__Requirement__
The answer must be an exact reproduction of the lines from the start of the records below through the line containing "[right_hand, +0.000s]", and nothing more.

(Saved data entries)
★ ★ ★

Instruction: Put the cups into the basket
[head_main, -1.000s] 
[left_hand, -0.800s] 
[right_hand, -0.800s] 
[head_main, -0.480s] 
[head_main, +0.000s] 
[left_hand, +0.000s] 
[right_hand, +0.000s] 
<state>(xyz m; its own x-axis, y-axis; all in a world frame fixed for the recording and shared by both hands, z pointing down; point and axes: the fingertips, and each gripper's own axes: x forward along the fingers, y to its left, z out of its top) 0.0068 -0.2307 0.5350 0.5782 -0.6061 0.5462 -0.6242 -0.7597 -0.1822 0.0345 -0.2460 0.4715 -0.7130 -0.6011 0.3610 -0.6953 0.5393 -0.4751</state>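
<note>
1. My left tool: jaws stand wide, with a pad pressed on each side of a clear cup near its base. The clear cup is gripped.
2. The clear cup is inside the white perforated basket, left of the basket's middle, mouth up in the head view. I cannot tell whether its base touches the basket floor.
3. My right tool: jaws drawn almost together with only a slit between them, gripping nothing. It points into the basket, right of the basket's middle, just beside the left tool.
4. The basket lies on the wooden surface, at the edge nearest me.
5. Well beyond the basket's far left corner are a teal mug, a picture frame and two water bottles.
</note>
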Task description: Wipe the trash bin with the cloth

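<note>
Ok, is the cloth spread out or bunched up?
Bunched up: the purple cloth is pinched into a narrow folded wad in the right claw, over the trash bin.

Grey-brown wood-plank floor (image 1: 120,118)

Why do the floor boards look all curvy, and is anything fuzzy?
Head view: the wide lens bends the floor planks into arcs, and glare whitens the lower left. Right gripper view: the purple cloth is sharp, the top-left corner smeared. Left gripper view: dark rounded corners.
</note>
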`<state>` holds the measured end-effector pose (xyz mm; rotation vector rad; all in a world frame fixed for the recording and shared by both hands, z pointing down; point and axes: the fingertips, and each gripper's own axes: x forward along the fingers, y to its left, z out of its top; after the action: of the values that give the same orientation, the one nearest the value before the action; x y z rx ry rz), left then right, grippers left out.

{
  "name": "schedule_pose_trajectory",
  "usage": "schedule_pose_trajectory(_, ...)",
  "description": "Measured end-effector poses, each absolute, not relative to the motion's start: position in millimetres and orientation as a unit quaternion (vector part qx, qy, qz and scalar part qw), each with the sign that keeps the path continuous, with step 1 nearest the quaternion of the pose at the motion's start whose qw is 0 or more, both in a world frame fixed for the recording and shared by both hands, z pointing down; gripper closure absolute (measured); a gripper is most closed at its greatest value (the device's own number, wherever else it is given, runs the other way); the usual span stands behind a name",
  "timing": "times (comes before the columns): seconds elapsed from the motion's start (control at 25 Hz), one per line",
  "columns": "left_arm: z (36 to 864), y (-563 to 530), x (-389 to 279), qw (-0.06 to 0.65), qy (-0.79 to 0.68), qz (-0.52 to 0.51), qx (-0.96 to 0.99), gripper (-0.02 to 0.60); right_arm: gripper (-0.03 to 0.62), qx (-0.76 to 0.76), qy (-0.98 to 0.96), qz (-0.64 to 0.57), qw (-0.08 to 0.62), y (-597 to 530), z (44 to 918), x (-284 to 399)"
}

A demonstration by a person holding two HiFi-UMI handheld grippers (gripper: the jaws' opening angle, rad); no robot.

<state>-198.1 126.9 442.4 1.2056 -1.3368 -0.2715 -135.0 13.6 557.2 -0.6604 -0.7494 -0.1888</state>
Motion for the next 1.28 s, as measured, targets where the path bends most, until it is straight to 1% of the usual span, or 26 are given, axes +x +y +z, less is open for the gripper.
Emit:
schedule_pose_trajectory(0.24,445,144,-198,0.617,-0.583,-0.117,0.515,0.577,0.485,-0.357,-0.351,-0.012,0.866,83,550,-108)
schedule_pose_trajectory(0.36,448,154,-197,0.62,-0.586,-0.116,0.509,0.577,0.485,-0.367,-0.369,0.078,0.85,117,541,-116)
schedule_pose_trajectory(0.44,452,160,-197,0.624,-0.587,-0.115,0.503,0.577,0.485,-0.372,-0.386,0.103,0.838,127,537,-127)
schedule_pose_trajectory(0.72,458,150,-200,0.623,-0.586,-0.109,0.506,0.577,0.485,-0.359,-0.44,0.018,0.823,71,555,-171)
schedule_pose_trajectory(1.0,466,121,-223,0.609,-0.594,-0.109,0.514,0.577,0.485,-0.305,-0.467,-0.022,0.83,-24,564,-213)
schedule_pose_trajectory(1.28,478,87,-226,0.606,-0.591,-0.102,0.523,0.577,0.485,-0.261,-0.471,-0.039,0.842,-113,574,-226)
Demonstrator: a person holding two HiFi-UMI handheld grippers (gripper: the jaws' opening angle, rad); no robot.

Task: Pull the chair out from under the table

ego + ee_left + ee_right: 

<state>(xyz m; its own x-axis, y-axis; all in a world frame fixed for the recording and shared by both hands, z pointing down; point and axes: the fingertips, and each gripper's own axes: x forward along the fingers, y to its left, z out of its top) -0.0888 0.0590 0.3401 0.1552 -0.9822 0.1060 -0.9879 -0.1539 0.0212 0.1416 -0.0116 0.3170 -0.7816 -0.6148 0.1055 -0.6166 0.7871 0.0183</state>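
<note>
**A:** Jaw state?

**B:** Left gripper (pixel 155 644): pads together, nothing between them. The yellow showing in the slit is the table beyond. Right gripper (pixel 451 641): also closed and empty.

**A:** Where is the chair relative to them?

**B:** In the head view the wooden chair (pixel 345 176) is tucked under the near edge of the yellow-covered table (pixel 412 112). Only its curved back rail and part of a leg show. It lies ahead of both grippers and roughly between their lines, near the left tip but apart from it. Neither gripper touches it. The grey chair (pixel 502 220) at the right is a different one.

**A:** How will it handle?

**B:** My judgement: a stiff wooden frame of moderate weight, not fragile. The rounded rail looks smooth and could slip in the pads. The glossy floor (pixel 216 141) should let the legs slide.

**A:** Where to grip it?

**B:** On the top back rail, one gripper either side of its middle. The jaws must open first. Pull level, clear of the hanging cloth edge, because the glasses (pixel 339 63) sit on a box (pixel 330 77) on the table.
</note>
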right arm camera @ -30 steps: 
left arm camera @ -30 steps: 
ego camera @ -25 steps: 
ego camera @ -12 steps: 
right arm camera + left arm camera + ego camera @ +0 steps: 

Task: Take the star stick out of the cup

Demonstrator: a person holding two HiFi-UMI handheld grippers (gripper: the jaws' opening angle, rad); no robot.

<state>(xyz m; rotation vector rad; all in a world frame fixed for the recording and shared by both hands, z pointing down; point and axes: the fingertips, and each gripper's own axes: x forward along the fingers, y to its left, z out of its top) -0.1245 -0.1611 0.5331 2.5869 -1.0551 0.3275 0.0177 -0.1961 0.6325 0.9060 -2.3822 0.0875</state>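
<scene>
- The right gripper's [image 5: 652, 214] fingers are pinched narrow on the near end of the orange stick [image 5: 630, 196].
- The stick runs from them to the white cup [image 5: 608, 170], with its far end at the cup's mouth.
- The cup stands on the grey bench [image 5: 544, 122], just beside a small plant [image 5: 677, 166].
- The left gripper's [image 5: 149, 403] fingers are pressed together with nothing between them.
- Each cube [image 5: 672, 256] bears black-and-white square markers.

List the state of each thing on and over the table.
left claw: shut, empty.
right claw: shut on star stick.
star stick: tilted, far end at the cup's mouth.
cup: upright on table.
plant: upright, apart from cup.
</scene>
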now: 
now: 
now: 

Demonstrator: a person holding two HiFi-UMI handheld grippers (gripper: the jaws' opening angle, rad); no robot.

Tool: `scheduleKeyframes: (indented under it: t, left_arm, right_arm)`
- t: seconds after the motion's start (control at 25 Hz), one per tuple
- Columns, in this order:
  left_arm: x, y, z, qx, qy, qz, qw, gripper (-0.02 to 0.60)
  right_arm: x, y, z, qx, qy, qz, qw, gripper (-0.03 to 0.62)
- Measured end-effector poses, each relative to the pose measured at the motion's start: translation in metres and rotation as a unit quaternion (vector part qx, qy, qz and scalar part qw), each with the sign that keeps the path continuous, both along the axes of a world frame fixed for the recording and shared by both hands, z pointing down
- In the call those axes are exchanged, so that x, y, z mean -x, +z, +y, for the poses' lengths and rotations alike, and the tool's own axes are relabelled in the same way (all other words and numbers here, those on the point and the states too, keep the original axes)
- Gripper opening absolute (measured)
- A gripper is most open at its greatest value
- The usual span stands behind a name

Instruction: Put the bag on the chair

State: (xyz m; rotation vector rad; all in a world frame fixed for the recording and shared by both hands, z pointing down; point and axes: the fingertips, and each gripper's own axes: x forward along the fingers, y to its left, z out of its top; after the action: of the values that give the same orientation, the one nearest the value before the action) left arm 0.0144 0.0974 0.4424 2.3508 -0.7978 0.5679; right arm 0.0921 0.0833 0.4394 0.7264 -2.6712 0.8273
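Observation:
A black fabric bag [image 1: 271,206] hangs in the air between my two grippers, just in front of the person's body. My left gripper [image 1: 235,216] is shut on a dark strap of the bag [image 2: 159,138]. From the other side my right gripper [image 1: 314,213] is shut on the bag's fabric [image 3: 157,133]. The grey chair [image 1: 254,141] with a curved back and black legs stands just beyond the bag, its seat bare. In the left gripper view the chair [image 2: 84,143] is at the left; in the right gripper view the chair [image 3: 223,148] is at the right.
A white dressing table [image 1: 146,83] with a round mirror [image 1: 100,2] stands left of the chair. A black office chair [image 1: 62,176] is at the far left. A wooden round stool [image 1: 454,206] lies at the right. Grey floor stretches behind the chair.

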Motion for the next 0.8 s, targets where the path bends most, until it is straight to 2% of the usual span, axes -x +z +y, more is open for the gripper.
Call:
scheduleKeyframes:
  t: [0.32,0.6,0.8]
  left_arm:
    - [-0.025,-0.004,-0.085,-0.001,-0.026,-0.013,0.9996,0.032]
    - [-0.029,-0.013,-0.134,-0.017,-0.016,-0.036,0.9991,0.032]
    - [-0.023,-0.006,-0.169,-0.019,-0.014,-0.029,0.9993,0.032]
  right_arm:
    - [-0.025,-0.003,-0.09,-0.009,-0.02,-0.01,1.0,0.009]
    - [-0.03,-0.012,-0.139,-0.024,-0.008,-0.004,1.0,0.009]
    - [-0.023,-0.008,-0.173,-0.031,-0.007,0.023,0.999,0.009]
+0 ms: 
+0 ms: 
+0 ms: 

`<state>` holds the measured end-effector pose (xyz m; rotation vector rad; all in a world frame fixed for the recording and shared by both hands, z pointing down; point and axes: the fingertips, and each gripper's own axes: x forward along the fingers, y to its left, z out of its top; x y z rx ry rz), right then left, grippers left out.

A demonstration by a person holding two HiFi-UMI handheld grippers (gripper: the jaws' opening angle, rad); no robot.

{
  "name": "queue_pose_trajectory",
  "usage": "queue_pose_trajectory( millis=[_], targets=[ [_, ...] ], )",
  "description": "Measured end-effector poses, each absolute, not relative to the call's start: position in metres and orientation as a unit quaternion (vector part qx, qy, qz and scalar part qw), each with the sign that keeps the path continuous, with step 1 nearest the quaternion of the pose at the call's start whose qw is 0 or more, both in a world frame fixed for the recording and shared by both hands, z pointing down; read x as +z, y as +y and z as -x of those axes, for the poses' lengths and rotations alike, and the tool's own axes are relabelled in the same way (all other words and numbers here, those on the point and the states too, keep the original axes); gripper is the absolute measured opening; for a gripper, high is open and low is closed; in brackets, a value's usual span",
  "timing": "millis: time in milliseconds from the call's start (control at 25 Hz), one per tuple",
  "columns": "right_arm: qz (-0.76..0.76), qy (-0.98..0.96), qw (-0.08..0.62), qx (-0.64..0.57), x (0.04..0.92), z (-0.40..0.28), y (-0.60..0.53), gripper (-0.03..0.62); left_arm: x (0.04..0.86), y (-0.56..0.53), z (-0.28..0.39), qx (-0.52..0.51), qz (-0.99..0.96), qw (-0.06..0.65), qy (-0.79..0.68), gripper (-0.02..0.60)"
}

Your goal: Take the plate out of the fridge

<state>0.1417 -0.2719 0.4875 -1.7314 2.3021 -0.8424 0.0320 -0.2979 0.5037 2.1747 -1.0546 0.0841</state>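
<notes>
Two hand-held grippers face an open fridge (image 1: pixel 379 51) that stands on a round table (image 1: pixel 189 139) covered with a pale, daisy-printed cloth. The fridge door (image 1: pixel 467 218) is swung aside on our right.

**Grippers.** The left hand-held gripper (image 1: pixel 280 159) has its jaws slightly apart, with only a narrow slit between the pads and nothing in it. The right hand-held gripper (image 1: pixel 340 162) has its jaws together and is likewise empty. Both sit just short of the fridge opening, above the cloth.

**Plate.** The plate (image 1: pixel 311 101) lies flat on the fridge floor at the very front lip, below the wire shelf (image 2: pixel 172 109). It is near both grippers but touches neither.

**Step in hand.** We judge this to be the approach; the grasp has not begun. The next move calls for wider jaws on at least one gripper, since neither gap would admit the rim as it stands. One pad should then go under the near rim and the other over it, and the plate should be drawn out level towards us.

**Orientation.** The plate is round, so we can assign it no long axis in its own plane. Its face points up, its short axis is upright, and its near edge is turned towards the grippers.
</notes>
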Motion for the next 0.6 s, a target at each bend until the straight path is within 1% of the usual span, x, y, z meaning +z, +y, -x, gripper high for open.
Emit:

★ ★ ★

__Output of the task__
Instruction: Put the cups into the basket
[head_main, -1.000s] 
[left_hand, -0.800s] 
[right_hand, -0.800s] 
[head_main, -0.480s] 
[head_main, +0.000s] 
[left_hand, +0.000s] 
[right_hand, +0.000s] 

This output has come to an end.